FaceDeer@kbin.social · 2 years ago

AI is a marketing term, not a technical one.

The reverse, actually. Artificial intelligence is a field of research that includes things like machine learning, as well as lots of even more mundane applications. It’s pop culture that has hijacked it to mean “a thing exactly as capable as a human brain, but in computer form.”

For example if the powers that be decided to say licenses don’t apply once you feed material through an “AI”, and failed to define AI, you could say you wrote this awesome OS using an AI that you trained exclusively using Microsoft proprietary code.

Once again, it doesn’t matter what you “feed code through.” Copyright applies to the tangible result. If the output from the AI matches closely to something that’s already copyrighted then that copyright applies to it. If it doesn’t match closely then that copyright doesn’t apply to it. The actual process by which the code was produced doesn’t matter one whit. If I took a Harry Potter book, put its pages through a shredder, randomly glued the particles of paper back together and it just so happened to closely replicate Lord of the Rings then the Tolkien estate has a case against me but the Rowling estate does not.

AbsolutelyNotABot@feddit.it · 2 years ago

then go around selling Binbows and MSFT can’t do anything about it

I think this already happen. A very practical example, windows GUI has been copied by many Linus distros. And with windows 11 there’s clearly a reference to Apple MacOS GUI with a sparkling of Google material design.

Should apple and Google be able to sue Microsoft because it “copied” their work? Should Google be able to sue apple because they “copied” the notification drop-down in iOS?

As you say it’s really a grey area because the only reason we consider AI code to be “regurgitated” while human code to be “inspired” is only because we give humans more recognition of their intellectual abilities.

Boinketh@lemm.ee · 2 years ago

Except that programmers get sued for taking their expertise to competitors and musical artists get sued for using similar melodies.

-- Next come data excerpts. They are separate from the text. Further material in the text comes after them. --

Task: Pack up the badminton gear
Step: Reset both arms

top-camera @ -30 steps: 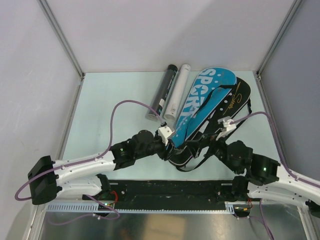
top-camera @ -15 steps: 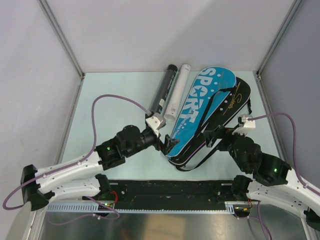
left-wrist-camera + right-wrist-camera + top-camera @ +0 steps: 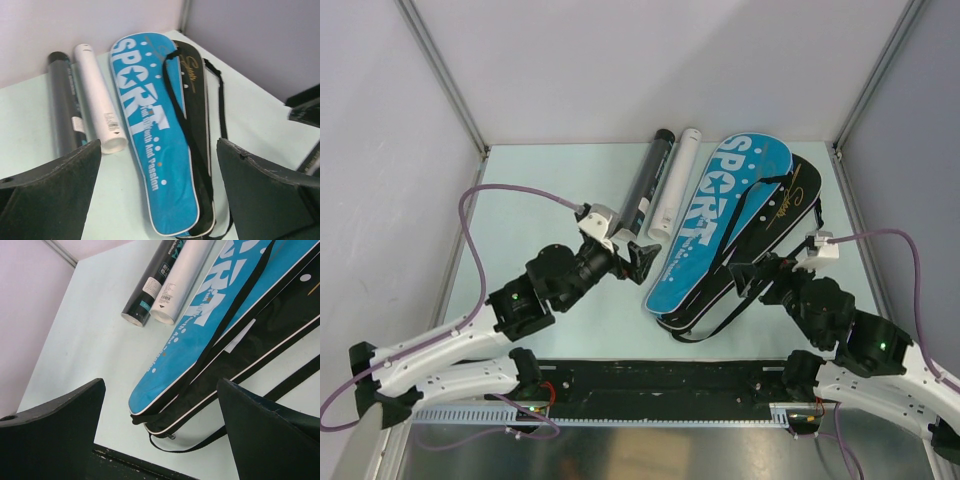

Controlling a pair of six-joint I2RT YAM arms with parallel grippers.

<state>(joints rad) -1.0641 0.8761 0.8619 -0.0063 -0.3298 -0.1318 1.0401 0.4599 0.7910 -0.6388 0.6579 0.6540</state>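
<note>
A blue "SPORT" bag (image 3: 720, 215) lies slanted on top of a black bag (image 3: 790, 200), with a black strap (image 3: 720, 320) looping out at their near ends. To their left a black tube (image 3: 647, 185) and a white tube (image 3: 675, 185) lie side by side. My left gripper (image 3: 645, 260) is open just left of the bags' narrow end, holding nothing. The left wrist view shows the blue bag (image 3: 145, 125) and black bag (image 3: 195, 100) ahead of it. My right gripper (image 3: 752, 277) hangs open to the right of the bags. Its wrist view looks down on the blue bag (image 3: 215, 315) and black bag (image 3: 260, 345).
Grey walls and metal posts (image 3: 445, 75) close in the pale green table (image 3: 530, 230) on three sides. A black rail (image 3: 660, 375) runs along the near edge. Purple cables (image 3: 510, 195) arc over both arms. The tubes' open ends (image 3: 162, 317) face the near side.
My left gripper has opened, let go of the blue bag's narrow end and drawn back to the left. The right arm has pulled back to the right, still open.
</note>
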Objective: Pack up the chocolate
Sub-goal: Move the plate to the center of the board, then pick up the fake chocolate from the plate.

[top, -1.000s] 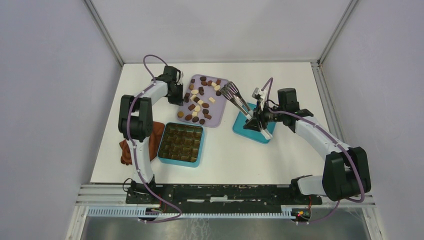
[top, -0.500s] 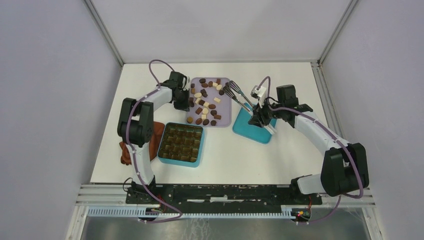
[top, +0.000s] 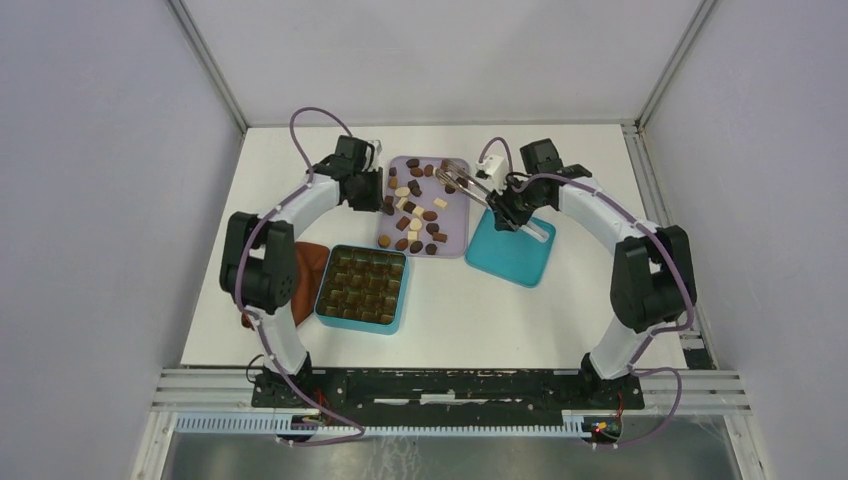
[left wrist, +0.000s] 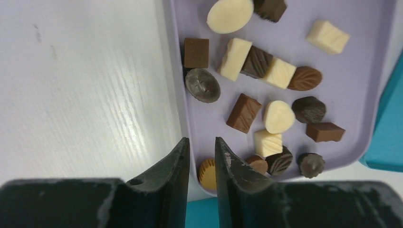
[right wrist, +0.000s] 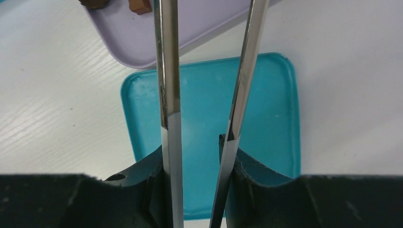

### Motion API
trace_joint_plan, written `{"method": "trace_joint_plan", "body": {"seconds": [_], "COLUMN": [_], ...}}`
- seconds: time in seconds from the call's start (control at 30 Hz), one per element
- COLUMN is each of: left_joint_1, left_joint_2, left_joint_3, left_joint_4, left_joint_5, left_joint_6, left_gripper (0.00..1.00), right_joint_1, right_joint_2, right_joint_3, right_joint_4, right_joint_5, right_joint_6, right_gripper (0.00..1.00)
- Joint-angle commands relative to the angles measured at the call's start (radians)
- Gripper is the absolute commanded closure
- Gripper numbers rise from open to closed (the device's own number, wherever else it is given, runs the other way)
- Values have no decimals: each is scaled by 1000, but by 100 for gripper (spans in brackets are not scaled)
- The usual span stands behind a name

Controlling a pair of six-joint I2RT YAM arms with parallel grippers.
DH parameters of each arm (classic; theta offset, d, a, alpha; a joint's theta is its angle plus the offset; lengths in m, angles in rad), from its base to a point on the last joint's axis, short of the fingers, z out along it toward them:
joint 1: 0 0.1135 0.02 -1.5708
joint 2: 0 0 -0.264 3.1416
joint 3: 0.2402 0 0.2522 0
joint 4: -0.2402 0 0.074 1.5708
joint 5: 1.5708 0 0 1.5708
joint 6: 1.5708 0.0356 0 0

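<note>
The chocolate (top: 415, 207) lies as many small dark, brown and cream pieces on a lavender tray (top: 452, 238); the left wrist view shows the chocolate (left wrist: 246, 112) up close. My left gripper (top: 383, 196) sits at the tray's left edge. In its wrist view the left gripper (left wrist: 202, 142) straddles the tray rim (left wrist: 177, 80), its jaws narrowly open with a tan piece (left wrist: 207, 173) behind the gap. My right gripper (top: 507, 208) is shut on metal tongs (top: 468, 183), whose tips hang over the tray's far right corner. The right gripper (right wrist: 192, 142) clamps the two tong arms (right wrist: 168, 71).
A teal box (top: 362, 288) with a brown gridded insert stands in front of the tray. Its teal lid (top: 512, 255) lies flat to the right, below the tongs, and also shows as the lid (right wrist: 204, 109). A reddish-brown cloth (top: 310, 280) lies left of the box.
The tray has slid right and turned, drawn by my left gripper, whose jaws have since parted slightly. My right arm has swung the tongs left, over the tray's far corner.
</note>
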Motion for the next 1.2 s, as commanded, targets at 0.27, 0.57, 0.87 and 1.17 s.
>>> {"method": "trace_joint_plan", "body": {"seconds": [0.27, 0.57, 0.87, 1.17], "left_joint_1": [5, 9, 10, 9], "left_joint_2": [-484, -802, -887, -889], "left_joint_3": [-128, -439, -552, -549], "left_joint_4": [86, 127, 105, 105], "left_joint_5": [78, 47, -31, -28], "left_joint_6": [77, 144, 163, 164], "left_gripper": [50, 26, 30, 32], "right_joint_1": [37, 62, 66, 66], "right_joint_2": [177, 285, 340, 403], "right_joint_3": [207, 294, 313, 374], "right_joint_4": [-205, -273, -286, -307], "right_joint_5": [176, 206, 233, 245], "right_joint_6": [-50, -43, -33, -31], "right_gripper": [59, 60, 61, 61]}}
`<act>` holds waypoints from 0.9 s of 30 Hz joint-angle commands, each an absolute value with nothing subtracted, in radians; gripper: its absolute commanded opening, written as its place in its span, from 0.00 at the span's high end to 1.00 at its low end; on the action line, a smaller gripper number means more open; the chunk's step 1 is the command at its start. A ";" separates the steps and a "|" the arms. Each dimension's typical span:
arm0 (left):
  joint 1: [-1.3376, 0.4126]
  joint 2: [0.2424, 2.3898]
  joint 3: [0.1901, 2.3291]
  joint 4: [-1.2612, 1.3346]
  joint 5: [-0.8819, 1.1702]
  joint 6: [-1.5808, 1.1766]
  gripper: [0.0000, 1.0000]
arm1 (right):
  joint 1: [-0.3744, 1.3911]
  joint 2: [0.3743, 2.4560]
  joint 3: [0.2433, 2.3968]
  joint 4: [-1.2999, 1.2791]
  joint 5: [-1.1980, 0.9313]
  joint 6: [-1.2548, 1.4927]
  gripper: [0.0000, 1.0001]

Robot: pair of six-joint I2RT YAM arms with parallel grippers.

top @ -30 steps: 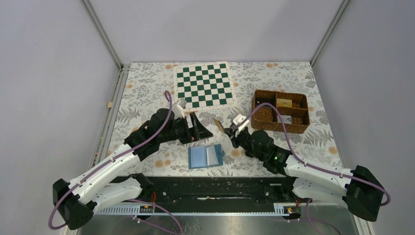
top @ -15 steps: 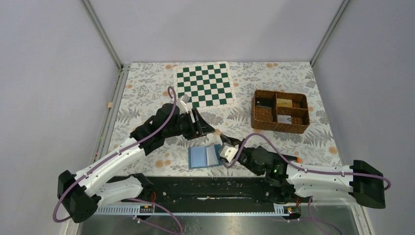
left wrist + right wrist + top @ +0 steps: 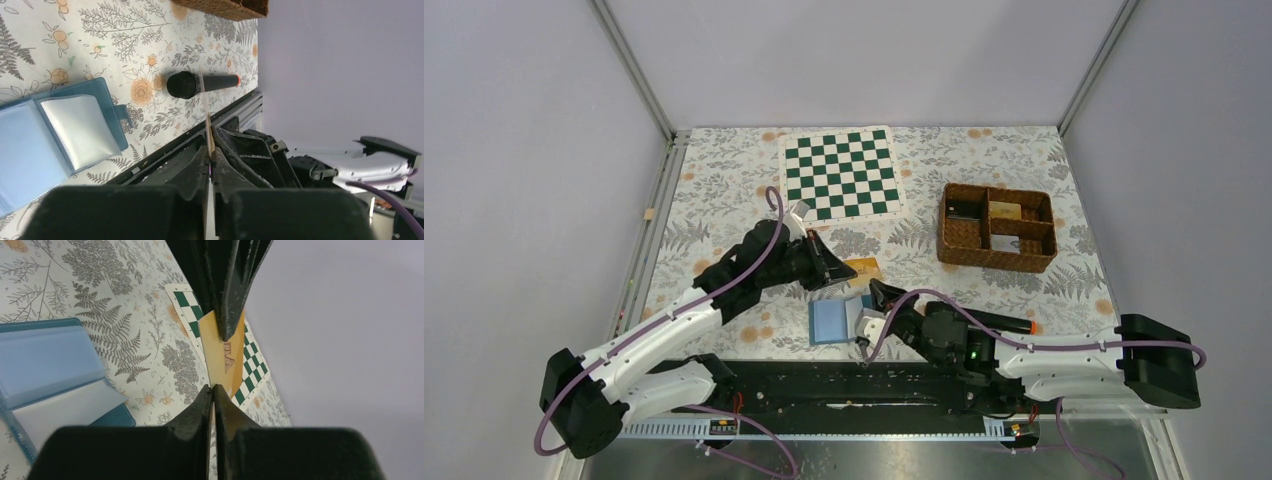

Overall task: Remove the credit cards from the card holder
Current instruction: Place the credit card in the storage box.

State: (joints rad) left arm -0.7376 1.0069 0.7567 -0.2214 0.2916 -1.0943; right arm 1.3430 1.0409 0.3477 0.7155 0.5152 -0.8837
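A tan-gold credit card (image 3: 864,266) hangs above the table between my two grippers. My left gripper (image 3: 844,268) is shut on it; in the left wrist view the credit card (image 3: 208,125) runs edge-on through the left gripper (image 3: 210,148). My right gripper (image 3: 873,287) is shut, with its tips pinching the near corner of the credit card (image 3: 222,350) in the right wrist view (image 3: 212,386). The blue card holder (image 3: 834,320) lies open on the table just below both grippers, its light blue pockets facing up (image 3: 65,135) (image 3: 50,365).
A black microphone-like stick (image 3: 999,325) with an orange tip lies right of the card holder, under the right arm. A brown wicker basket (image 3: 997,262) with small items stands at the right. A green-and-white chequered board (image 3: 842,173) lies at the back.
The right gripper carried the card down and left to the left gripper. The left gripper moved right and shut on the card.
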 commanded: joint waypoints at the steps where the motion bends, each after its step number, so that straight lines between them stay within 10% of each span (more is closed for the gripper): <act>1: -0.728 0.976 0.761 -0.149 0.336 -1.075 1.00 | 1.351 1.039 0.364 0.764 0.553 -0.845 0.83; 9: -0.707 0.985 0.756 -0.111 0.411 -0.864 1.00 | 1.350 0.854 0.450 0.318 0.544 -0.402 0.41; 27: -0.671 0.947 0.820 -0.315 0.604 -0.529 1.00 | 0.983 0.794 0.713 -0.100 -0.198 0.213 0.32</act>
State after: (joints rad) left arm -0.6758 0.9062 0.7307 -0.2245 0.4721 -0.6712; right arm 0.9886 0.7685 0.6086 -0.0292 -0.0006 0.1833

Give everyone the freedom you want to give AI or don’t give it to anyone, but carving out an exception for AI is just plainly wrong.

nous@programming.dev · 2 years ago

Someone getting sued does not mean they are wrong or that they lost the case. Each case needs to look at the works in question and decide if that perceptual case violates copy write. Lots of things are taken into account here, and even is small elements might have been used or be similar does not automatically win the case.

There is also a difference between some implementation and the overall feature in question. For instance, APIs are not copy writeable, nor are cords in music, nor what something does overall. Only specific implementations are copy writeable.

The same can apply to AI - if it generates a work that if a human did it it would violate copy write then it does - if not then it does not. But AI shows a different problem. That of scale. There is only a limited amount of work that a human can do. But an AI can produce vastly more content - enough that a case by case evaluation of infringement might not be viable. And if that becomes the case then AI works might need to be treated differently from human created works - or maybe how the models are created and how they can use copy writed works. The current laws were never designed with the speed at which AI can work in mind.

Boinketh@lemm.ee · 2 years ago

If an AI has been trained on copyrighted material and can be shown to be capable of reproducing something close enough to said material, would that be infringement already or not? If you use a paid service like Midjourney to generate copyrighted content, the company is essentially selling you access to copyrighted content they lack the rights to.

nous@programming.dev · 2 years ago

What do you mean by infringement already? So you mean it automatically infringes copyright for all its output just because it might create something similar to a copyrighted work? Or do you mean that if it does create a copyrighted work that work in infringing on a copyright? Your wording is vague here.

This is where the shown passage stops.